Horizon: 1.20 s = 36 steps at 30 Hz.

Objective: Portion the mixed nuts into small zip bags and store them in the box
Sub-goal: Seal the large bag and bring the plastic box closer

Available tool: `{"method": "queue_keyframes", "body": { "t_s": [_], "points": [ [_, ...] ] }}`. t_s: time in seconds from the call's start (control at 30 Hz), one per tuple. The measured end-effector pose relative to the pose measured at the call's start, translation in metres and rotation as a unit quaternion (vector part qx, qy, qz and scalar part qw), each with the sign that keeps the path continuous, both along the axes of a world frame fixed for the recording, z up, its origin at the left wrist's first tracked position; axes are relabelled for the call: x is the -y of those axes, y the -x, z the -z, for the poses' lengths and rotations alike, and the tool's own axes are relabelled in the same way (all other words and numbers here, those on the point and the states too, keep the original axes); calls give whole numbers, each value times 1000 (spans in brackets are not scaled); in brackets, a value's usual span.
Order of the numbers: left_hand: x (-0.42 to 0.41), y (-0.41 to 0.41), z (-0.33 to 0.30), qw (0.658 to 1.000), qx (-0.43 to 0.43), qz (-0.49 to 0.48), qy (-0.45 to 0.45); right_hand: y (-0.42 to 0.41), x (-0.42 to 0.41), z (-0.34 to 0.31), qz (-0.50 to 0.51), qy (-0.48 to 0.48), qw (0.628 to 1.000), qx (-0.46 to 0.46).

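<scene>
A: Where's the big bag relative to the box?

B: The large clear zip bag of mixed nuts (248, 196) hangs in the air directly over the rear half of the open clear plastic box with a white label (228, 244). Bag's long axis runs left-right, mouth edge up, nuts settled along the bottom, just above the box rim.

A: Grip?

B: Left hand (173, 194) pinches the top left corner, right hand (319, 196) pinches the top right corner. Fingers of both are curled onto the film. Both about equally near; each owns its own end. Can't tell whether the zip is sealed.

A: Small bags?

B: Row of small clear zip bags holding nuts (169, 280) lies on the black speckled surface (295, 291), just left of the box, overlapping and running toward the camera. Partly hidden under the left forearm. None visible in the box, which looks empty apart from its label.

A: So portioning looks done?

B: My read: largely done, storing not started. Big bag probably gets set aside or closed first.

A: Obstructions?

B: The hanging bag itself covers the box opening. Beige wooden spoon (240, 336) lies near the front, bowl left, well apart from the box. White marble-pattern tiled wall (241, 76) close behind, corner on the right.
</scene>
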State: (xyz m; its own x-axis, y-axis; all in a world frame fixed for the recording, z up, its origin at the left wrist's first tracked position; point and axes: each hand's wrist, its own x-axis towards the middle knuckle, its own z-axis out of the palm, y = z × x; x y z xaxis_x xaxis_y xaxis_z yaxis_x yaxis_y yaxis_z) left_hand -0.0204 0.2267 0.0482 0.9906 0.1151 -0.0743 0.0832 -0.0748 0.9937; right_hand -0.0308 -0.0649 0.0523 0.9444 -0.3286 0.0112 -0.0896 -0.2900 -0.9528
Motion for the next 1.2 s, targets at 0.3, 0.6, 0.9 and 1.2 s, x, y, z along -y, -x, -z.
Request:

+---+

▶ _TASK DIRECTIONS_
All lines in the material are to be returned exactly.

▶ _RESPONSE TO THIS TASK_
Horizon: 1.20 s = 36 steps at 30 Hz.

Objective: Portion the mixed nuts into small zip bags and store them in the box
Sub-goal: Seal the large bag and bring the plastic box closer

Available tool: `{"method": "queue_keyframes", "body": { "t_s": [_], "points": [ [_, ...] ] }}`. t_s: time in seconds from the call's start (control at 30 Hz), one per tuple. The measured end-effector pose relative to the pose measured at the call's start, translation in metres and rotation as a unit quaternion (vector part qx, qy, qz and scalar part qw), each with the sign that keeps the path continuous, both along the axes of a world frame fixed for the recording, z up, its origin at the left wrist's first tracked position; axes are relabelled for the call: x is the -y of those axes, y the -x, z the -z, for the poses' lengths and rotations alike, and the tool's own axes are relabelled in the same way (all other words and numbers here, those on the point and the states too, keep the original axes); calls give whole numbers, each value times 1000 (spans in brackets are not scaled); in brackets, a value's usual span.
Order of the numbers: left_hand: x (-0.42 to 0.41), y (-0.41 to 0.41), z (-0.33 to 0.30), qw (0.658 to 1.000), qx (-0.43 to 0.43), qz (-0.49 to 0.48), qy (-0.45 to 0.45); right_hand: y (-0.42 to 0.41), x (-0.42 to 0.41), z (-0.34 to 0.31), qz (-0.50 to 0.51), qy (-0.48 to 0.48), qw (0.628 to 1.000), qx (-0.46 to 0.46).

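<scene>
A: Where's the big bag relative to the box?

B: The large clear zip bag of mixed nuts (248, 196) hangs in the air directly over the rear half of the open clear plastic box with a white label (228, 244). Bag's long axis runs left-right, mouth edge up, nuts settled along the bottom, just above the box rim.

A: Grip?

B: Left hand (173, 194) pinches the top left corner, right hand (319, 196) pinches the top right corner. Fingers of both are curled onto the film. Both about equally near; each owns its own end. Can't tell whether the zip is sealed.

A: Small bags?

B: Row of small clear zip bags holding nuts (169, 280) lies on the black speckled surface (295, 291), just left of the box, overlapping and running toward the camera. Partly hidden under the left forearm. None visible in the box, which looks empty apart from its label.

A: So portioning looks done?

B: My read: largely done, storing not started. Big bag probably gets set aside or closed first.

A: Obstructions?

B: The hanging bag itself covers the box opening. Beige wooden spoon (240, 336) lies near the front, bowl left, well apart from the box. White marble-pattern tiled wall (241, 76) close behind, corner on the right.
</scene>
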State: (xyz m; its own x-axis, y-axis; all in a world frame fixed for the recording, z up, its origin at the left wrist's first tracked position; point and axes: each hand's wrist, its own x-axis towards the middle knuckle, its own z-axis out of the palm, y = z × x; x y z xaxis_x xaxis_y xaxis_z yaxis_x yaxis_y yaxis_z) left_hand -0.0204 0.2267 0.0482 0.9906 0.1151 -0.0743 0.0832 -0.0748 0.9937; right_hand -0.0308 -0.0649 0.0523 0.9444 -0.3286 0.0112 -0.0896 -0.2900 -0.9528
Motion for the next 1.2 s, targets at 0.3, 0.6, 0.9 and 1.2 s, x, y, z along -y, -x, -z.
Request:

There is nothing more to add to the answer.